Tesla K80 can't run applications in CUDA >=11.5 images
cuda-compat-11-x
Context on Upstream cuda:11-x
images come with the cuda-compat-11-x
package. This package is the Forward Compatibility package and is intended to make CUDA 10.x drivers (old) support 11.x applications. Essentially, it comes with a libcuda.so
library from a newer driver. Forward compatibility is stronger than Minor Version Compatibility and has way fewer features that are missing (https://docs.nvidia.com/deploy/cuda-compatibility/index.html#feature-exceptions).
CUDA 11.x
upstream images always install it, regardless of the Driver "version" of the host. See Table 3 in CUDA's Release Notes for a mapping between CUDA Version and driver version (https://docs.nvidia.com/cuda/cuda-toolkit-release-notes/index.html#cuda-major-component-versions)
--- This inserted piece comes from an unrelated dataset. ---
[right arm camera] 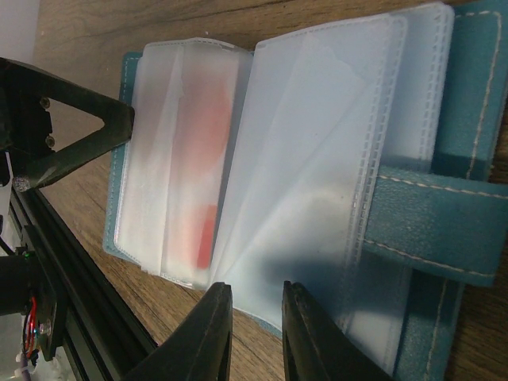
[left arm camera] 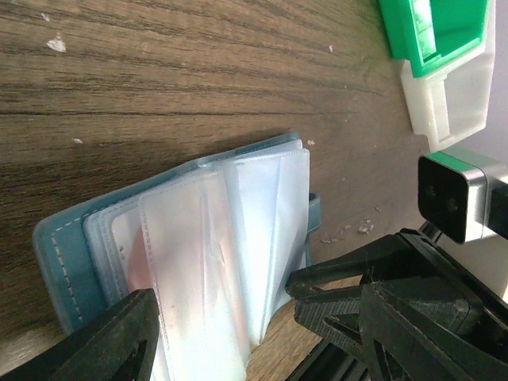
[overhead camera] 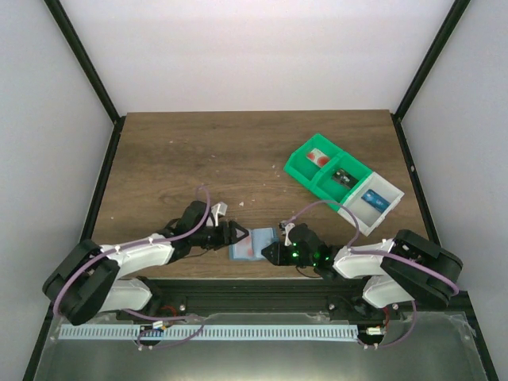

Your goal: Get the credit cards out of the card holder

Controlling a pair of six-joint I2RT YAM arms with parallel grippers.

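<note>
The light-blue card holder (overhead camera: pixel 252 243) lies open on the wooden table between my two grippers, its clear sleeves (left arm camera: pixel 238 238) fanned up. A pinkish-red credit card (right arm camera: pixel 203 151) shows through the sleeves of the left half; it shows faintly in the left wrist view as the card (left arm camera: pixel 136 255). My left gripper (overhead camera: pixel 235 236) is at the holder's left edge, open wide, with the sleeves (right arm camera: pixel 317 143) standing between its fingers (left arm camera: pixel 119 341). My right gripper (right arm camera: pixel 258 333) is at the holder's near right edge (overhead camera: pixel 270 252), its fingers a narrow gap apart with nothing between them.
A row of green and white compartment bins (overhead camera: pixel 341 182) with small items stands at the back right; their corner (left arm camera: pixel 444 71) shows in the left wrist view. The table's black front rail (right arm camera: pixel 71 270) runs just behind the holder. The left gripper's finger (right arm camera: pixel 75 147) sits at the holder's far side.
</note>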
K80 can't run applications in upstream images >= 11.5
Tesla K80 supports up to CUDA 11.5 Forward Compatibility packages according to the table under the "Which GPUs are supported by the driver ?" section in the FAQ of the CUDA Compatility Docs (https://docs.nvidia.com/deploy/cuda-compatibility/index.html#faq).
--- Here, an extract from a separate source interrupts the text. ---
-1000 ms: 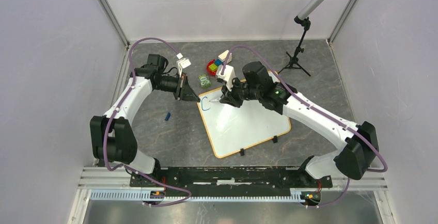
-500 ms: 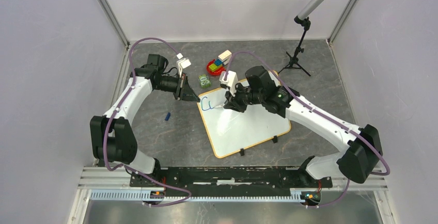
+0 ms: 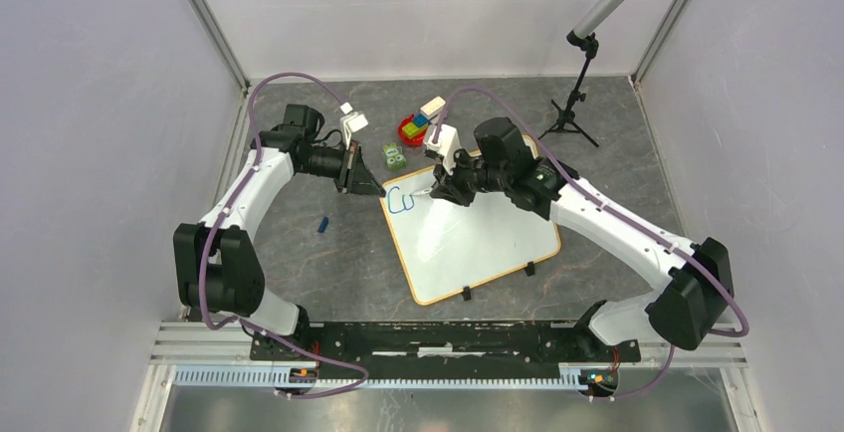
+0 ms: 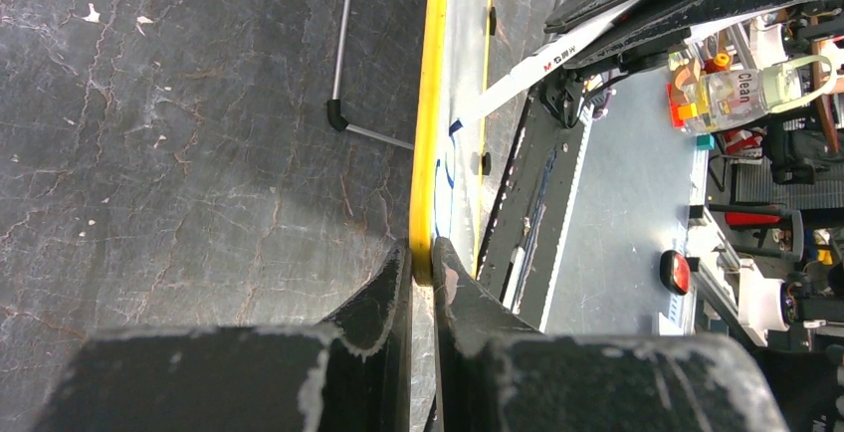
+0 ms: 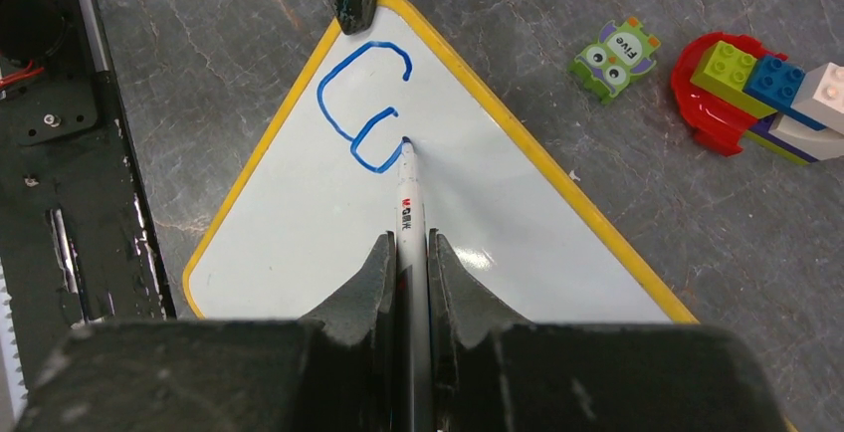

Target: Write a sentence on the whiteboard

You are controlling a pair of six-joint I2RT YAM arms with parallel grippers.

While we can start CUDA images with a version >= 11.5, they fail in action with a cudaErrorNoDevice
error.
Therefore, Kepler devices can only successfully run CUDA images <=11.4. They do not even support 11.5, as the documentation on Forward Compatibility suggests.
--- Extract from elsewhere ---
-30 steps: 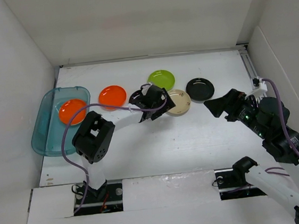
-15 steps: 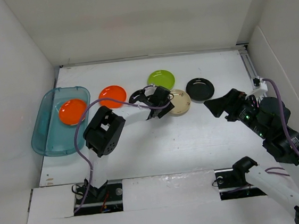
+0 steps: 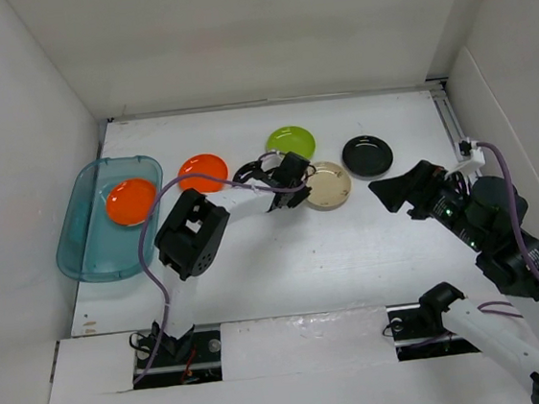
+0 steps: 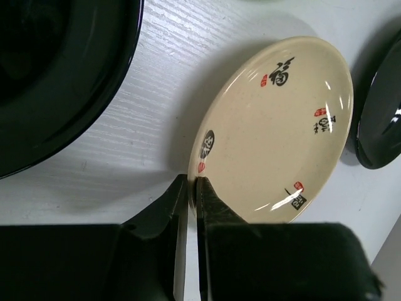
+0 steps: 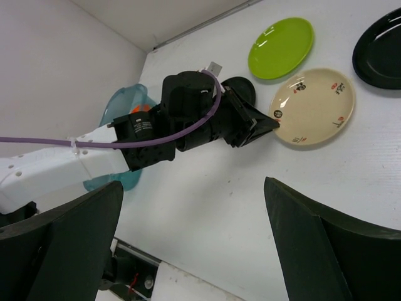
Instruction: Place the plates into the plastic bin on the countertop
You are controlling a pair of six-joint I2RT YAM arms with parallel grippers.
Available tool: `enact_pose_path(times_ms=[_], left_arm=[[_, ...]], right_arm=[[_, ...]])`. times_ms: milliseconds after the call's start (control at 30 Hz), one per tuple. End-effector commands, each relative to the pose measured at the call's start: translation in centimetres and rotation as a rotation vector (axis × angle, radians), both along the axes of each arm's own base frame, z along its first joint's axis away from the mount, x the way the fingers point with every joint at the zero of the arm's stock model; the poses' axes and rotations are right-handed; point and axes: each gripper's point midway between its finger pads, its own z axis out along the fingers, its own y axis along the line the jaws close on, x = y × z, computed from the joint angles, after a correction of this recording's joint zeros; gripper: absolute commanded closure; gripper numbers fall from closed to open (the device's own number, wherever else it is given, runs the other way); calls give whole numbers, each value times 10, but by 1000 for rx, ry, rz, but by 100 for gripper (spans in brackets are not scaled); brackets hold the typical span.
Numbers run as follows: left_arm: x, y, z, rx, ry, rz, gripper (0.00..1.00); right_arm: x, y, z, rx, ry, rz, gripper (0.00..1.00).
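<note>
Plates lie spread on the white surface [image 3: 352, 251]. One orange plate [image 3: 132, 201] already sits inside the teal bin [image 3: 79, 243] at far left. A second orange plate [image 3: 202, 173] lies just right of the bin. Further right are a black plate [image 4: 56, 81], a lime green plate [image 3: 290, 143], a cream plate [image 4: 276, 125] with dark and red marks, and another black plate [image 3: 367, 156].

My left tool [image 4: 192, 182] is almost closed, with only a hairline slit between its fingers. Its tips touch the cream plate's near rim, and I see nothing held between them. My right tool [image 5: 194, 251] hovers spread wide and empty, well clear of the plates.

I judge the step in hand to be picking up the cream plate. Closed tips can only nudge it, and the second black plate lies just beside its far edge in the left wrist view. To do this well I would back off slightly and open the fingers. Then I would turn the wrist so one finger slides under the rim and the other lands on top. I would close firmly, because a shallow glossy plate probably slips. After that I would lift clear of the neighbours and carry it left to the bin.
</note>
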Motion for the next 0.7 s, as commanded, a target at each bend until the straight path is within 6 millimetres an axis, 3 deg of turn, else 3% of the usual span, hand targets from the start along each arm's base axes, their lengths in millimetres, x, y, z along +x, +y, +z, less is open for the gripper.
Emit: enact_pose_path(times_ms=[0,100,133,267,333,367,400,467,500,533,600,633,667], left_arm=[[-12,7,-5,63,38,-32,100],[-9,18,42,55,-40,-6,100],[-7,22,77,27,-98,2,100],[-1,42,155,15,-236,-21,100],[14,69,183,-6,-266,12,100],[15,86,208,-25,-306,25,100],[26,120,205,-25,-292,85,100],[32,164,212,-33,-300,151,100],[29,186,226,-59,-322,173,100],[36,235,213,-30,-302,261,100],[31,285,219,-27,-321,336,100],[28,330,209,-10,-302,426,100],[22,354,203,14,-286,462,100]], right_arm=[[-6,-2,26,36,-73,6,0],[-7,-2,30,40,-82,6,0],[-7,-2,30,40,-82,6,0],[-7,-2,30,40,-82,6,0],[-7,-2,30,40,-82,6,0],[-6,-2,32,44,-90,6,0],[-7,-1,32,45,-90,15,0],[-6,0,31,45,-91,15,0],[-6,0,31,45,-91,15,0],[-7,2,33,51,-100,29,0],[-5,3,31,51,-100,29,0],[-3,6,29,47,-89,38,0],[-3,8,28,50,-90,53,0]])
My explanation for this is that the libcuda.so
userspace driver libary installed by the cuda-compat
package, which for a >=11.5 CUDA is of version >= 495.x
(see Table 3 that I link to above) does not support Kepler generation devices (as per the "Maximum Driver Supported" collumn of the table in the CUDA compatibility docs)
If we didn't install the cuda-compat
package, we would be able to run any 11.x image, due to Minor Version Compatibility (https://docs.nvidia.com/deploy/cuda-compatibility/index.html#minor-version-compatibility).
Suggested Fix
Publish a separate set of images, without the cuda-compat
package, for CUDA versions >= 11.5 targeted at Kepler generation hardware.